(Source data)
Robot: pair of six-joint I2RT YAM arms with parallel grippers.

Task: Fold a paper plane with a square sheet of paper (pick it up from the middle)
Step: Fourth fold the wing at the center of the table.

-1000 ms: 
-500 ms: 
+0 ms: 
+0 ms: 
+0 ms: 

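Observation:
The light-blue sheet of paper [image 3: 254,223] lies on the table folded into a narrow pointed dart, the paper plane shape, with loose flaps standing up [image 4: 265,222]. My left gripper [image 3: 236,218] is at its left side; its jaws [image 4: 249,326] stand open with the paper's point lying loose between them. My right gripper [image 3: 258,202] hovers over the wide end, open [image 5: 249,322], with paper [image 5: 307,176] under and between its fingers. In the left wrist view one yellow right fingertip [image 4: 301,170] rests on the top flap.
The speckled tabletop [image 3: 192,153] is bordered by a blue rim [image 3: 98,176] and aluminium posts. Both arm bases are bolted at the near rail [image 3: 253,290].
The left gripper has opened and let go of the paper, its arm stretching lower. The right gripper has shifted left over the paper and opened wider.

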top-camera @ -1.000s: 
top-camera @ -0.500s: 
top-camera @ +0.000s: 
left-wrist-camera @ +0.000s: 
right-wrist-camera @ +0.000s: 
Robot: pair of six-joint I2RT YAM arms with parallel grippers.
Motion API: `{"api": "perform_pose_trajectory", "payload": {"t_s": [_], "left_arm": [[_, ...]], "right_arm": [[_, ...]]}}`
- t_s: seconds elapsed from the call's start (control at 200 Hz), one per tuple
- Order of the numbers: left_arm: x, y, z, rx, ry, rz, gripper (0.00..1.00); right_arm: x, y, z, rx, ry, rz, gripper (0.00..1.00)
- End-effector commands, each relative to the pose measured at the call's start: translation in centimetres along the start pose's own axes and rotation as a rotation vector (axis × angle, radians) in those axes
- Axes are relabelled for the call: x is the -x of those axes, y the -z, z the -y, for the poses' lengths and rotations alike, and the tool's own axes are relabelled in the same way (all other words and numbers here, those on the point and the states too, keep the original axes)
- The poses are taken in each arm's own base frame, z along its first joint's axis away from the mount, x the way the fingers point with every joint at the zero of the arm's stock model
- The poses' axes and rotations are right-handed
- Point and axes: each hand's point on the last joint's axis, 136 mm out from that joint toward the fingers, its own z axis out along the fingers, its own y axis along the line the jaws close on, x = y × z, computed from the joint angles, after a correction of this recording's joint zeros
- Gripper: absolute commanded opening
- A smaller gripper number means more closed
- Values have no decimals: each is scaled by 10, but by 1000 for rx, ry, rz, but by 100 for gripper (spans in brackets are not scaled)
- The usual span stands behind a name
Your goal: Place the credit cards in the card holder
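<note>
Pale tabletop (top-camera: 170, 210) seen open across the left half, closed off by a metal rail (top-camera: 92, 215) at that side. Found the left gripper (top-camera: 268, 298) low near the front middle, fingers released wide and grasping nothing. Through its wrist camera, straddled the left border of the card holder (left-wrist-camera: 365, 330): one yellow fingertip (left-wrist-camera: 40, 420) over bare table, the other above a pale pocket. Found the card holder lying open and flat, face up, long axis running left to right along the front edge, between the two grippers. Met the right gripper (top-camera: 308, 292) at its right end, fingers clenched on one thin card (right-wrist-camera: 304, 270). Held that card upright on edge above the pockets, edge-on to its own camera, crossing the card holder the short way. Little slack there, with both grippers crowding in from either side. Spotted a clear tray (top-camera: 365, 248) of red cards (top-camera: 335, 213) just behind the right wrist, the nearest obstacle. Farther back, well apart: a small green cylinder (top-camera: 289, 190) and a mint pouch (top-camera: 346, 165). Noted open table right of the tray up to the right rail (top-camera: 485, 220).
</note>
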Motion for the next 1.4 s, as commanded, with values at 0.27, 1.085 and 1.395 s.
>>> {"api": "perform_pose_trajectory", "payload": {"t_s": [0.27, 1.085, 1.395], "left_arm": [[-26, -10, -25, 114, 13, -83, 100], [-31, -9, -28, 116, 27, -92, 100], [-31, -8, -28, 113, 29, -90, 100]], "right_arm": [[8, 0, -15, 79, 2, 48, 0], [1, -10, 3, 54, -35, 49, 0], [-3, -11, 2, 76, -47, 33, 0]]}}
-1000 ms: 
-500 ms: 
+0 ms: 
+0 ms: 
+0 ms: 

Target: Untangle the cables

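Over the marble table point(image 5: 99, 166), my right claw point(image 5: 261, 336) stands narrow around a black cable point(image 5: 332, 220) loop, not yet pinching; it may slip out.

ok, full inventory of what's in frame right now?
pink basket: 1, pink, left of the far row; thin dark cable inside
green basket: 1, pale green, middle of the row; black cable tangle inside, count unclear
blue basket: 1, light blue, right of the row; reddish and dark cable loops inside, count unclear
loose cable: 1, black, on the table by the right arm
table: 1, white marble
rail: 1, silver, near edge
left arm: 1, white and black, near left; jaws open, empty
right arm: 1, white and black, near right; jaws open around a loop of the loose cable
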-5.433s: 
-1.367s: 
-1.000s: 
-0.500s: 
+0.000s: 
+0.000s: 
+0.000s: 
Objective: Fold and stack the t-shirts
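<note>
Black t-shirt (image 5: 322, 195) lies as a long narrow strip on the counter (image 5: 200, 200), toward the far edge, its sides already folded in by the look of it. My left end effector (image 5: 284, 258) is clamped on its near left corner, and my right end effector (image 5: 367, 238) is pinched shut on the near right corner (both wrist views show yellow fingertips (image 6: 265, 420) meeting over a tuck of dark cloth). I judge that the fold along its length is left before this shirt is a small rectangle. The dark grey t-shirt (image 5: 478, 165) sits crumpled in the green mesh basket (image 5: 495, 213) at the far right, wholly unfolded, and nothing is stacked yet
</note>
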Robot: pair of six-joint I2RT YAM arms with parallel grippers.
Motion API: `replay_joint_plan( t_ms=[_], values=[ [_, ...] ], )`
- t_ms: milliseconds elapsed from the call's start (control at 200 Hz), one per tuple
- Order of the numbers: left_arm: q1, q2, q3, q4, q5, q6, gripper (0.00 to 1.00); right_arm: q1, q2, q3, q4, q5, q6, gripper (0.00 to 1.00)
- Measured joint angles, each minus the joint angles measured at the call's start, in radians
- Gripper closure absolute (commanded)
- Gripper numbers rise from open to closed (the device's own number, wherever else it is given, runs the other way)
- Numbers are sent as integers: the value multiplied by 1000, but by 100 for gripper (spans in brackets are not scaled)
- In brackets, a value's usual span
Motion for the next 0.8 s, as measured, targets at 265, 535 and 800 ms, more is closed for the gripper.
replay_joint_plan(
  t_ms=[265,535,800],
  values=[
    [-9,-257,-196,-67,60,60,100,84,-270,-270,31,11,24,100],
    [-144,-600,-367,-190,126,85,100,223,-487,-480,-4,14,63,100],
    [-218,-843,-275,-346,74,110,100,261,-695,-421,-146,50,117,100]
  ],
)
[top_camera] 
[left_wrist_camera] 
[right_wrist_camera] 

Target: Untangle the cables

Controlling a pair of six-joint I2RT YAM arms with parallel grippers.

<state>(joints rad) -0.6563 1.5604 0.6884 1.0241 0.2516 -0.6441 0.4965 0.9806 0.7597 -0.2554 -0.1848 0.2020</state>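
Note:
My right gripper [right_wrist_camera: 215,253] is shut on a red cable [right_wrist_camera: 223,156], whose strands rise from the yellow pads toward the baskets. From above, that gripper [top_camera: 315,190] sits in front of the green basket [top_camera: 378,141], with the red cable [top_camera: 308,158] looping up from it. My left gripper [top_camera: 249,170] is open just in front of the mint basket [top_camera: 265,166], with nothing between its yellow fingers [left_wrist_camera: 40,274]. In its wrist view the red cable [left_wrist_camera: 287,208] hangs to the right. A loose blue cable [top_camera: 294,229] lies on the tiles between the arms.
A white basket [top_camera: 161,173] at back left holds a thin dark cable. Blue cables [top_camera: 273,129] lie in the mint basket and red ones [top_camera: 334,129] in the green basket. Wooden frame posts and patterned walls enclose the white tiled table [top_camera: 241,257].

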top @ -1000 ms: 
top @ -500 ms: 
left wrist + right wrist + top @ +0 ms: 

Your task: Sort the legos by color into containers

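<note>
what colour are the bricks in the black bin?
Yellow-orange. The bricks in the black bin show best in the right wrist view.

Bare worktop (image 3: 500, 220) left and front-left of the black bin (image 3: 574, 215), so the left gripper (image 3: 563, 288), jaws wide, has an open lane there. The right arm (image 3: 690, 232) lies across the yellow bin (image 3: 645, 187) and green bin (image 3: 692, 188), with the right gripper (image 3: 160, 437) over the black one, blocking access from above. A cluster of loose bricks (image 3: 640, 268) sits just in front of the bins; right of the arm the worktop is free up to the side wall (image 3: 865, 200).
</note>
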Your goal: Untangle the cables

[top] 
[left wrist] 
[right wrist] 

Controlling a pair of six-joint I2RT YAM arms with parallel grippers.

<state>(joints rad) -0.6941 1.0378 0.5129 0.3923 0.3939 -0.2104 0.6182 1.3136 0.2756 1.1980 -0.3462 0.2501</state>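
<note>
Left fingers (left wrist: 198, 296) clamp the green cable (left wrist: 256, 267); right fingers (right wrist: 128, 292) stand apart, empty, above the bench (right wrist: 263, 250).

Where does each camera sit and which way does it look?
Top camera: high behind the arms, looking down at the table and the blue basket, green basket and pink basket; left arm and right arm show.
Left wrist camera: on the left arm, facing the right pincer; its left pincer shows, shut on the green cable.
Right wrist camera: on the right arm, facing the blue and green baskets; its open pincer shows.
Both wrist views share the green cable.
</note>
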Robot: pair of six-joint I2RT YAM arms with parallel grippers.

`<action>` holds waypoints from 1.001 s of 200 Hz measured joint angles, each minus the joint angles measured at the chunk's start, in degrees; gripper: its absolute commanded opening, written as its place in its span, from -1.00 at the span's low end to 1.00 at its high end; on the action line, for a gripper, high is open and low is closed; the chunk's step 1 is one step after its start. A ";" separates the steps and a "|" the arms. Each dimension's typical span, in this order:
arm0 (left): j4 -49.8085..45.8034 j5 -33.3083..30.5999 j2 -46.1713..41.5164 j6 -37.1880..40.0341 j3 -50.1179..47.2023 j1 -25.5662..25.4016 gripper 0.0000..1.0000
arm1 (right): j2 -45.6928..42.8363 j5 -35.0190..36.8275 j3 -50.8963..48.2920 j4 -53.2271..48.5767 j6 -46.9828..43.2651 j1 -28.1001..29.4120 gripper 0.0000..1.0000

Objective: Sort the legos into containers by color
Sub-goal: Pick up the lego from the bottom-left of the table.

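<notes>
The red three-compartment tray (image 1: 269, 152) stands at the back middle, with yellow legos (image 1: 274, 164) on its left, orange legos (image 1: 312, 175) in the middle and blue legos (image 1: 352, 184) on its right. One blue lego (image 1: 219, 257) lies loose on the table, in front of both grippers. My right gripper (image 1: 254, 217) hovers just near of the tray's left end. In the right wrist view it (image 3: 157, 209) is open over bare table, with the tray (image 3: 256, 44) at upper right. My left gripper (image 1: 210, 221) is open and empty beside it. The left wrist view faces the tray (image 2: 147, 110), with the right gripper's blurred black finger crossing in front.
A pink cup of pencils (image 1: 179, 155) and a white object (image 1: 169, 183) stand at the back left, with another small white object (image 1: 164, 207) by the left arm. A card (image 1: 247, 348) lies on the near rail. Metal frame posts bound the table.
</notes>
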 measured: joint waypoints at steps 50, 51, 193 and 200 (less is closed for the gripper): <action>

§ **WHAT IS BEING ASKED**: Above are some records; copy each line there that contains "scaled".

§ **OUTPUT**:
- Values have no decimals: each is scaled by 10, but by 1000 for rx, ry, rz, but by 100 for gripper (spans in brackets are not scaled)
- Numbers are sent as integers: the value multiplied by 1000, but by 100 for gripper (spans in brackets are not scaled)

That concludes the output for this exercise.